== DIRECTIONS ==
Once the line containing "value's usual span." has been printed, stop; print every line before it exactly, starting at the top of the material below.

(RECORDS FOR THIS TASK Opens)

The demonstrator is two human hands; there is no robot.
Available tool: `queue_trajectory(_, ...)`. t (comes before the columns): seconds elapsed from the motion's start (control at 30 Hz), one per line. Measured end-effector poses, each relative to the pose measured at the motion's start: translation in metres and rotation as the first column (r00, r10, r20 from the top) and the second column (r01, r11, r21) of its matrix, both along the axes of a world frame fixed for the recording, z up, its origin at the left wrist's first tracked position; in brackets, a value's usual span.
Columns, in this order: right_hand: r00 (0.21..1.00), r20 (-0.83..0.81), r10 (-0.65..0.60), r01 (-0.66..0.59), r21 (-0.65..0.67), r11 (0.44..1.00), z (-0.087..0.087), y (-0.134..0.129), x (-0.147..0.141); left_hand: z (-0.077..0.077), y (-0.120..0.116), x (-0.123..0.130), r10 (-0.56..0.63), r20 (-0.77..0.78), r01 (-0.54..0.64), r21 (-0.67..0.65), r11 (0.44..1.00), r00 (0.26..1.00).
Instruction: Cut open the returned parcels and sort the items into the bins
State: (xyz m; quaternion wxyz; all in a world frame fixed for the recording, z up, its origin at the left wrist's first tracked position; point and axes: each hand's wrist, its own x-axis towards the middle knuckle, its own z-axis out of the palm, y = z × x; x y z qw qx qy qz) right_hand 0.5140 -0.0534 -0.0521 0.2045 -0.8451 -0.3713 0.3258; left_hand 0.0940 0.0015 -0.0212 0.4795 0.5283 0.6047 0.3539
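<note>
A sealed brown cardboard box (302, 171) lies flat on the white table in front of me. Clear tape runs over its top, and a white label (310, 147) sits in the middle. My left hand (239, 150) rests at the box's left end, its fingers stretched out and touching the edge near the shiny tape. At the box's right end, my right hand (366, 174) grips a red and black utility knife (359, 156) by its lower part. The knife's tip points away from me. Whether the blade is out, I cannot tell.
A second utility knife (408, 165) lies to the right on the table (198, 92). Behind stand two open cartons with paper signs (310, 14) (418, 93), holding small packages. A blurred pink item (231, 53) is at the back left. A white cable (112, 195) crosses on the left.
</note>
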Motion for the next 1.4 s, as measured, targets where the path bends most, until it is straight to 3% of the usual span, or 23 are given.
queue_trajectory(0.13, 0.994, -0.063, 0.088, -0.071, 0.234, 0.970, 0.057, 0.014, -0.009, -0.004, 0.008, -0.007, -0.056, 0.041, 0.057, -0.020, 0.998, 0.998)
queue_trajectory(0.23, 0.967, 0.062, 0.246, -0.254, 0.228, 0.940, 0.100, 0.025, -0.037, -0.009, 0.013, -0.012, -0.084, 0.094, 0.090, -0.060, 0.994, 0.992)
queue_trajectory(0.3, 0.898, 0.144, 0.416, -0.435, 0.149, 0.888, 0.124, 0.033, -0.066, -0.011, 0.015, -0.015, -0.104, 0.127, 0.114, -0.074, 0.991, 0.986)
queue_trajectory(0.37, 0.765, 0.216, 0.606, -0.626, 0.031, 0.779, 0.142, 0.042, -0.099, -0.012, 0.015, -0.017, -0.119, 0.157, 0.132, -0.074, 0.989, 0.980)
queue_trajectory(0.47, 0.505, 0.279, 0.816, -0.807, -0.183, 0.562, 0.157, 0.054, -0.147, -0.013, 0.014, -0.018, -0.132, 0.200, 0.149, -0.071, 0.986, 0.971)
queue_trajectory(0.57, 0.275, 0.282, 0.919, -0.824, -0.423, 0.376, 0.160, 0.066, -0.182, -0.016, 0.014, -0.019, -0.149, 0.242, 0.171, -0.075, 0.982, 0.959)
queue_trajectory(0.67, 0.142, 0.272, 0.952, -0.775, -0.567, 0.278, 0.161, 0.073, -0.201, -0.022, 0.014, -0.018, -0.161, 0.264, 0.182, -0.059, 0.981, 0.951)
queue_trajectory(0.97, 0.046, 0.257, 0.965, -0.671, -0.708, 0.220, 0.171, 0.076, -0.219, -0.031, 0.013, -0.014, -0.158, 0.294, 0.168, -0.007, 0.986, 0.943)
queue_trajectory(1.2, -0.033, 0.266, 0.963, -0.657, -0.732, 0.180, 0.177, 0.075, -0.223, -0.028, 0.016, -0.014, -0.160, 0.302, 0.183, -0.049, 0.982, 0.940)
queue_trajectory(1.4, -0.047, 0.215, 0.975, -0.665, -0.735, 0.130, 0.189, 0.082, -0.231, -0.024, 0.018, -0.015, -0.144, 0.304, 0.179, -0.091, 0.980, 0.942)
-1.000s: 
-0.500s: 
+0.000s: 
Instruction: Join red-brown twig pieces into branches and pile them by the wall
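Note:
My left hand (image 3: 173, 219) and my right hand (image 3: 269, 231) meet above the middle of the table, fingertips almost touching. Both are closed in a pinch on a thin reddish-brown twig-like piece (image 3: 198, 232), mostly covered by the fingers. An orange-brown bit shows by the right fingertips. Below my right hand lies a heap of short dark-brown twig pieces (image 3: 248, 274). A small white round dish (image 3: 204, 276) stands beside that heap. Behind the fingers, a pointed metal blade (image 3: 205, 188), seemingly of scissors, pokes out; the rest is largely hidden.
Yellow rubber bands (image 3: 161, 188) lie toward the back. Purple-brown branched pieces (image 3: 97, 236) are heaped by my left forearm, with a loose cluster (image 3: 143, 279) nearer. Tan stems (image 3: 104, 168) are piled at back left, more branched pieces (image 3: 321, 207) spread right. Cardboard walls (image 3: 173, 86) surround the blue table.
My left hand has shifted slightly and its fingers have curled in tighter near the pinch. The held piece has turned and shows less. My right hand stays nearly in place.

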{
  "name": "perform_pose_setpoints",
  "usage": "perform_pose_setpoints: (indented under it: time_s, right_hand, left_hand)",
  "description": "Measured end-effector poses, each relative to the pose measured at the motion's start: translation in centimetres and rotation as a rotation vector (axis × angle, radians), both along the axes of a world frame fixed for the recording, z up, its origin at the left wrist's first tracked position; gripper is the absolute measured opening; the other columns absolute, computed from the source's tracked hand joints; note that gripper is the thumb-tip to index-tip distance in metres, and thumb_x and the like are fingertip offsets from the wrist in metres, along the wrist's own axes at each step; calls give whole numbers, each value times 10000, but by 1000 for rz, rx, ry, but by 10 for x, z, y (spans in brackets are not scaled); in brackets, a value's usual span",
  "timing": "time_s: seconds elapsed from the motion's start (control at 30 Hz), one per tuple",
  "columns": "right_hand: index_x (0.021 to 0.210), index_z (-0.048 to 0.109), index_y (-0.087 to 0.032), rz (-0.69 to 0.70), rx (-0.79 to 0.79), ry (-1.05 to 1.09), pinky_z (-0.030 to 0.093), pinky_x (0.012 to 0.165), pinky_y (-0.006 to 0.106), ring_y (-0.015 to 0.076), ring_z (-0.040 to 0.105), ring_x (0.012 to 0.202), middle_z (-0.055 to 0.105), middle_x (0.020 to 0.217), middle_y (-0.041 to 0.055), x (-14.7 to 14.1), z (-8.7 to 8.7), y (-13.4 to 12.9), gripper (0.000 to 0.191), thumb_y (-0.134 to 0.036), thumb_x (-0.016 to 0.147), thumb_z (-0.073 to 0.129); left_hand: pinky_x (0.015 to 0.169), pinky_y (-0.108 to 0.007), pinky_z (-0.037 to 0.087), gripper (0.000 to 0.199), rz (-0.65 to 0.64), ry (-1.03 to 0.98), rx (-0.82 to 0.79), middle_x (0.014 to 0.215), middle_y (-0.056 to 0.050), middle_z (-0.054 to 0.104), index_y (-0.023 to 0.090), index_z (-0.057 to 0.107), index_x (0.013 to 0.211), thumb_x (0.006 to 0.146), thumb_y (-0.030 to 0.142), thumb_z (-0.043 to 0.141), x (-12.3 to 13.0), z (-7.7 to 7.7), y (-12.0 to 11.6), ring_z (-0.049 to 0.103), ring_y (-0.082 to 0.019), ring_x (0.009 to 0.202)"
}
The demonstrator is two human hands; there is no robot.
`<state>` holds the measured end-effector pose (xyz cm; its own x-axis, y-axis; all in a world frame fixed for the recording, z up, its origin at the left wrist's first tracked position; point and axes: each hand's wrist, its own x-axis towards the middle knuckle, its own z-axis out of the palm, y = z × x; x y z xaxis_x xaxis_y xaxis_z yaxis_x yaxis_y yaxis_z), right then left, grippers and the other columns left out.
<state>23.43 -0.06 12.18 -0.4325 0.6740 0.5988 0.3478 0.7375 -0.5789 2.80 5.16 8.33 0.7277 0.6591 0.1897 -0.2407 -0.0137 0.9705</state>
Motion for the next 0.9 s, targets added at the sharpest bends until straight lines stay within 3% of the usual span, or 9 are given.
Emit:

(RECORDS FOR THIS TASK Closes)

== REPLY ==
The demonstrator is two human hands; there is no robot.
Available tool: `queue_trajectory(_, ...)`. t (comes before the columns): seconds elapsed from the motion's start (control at 30 Hz), one per line. Measured end-effector poses, each relative to the pose measured at the motion's start: translation in metres and rotation as the first column (r00, r10, r20 from the top) and the second column (r01, r11, r21) of its matrix, both along the axes of a world frame fixed for the recording, z up, its origin at the left wrist's first tracked position; in brackets, a value's usual span.

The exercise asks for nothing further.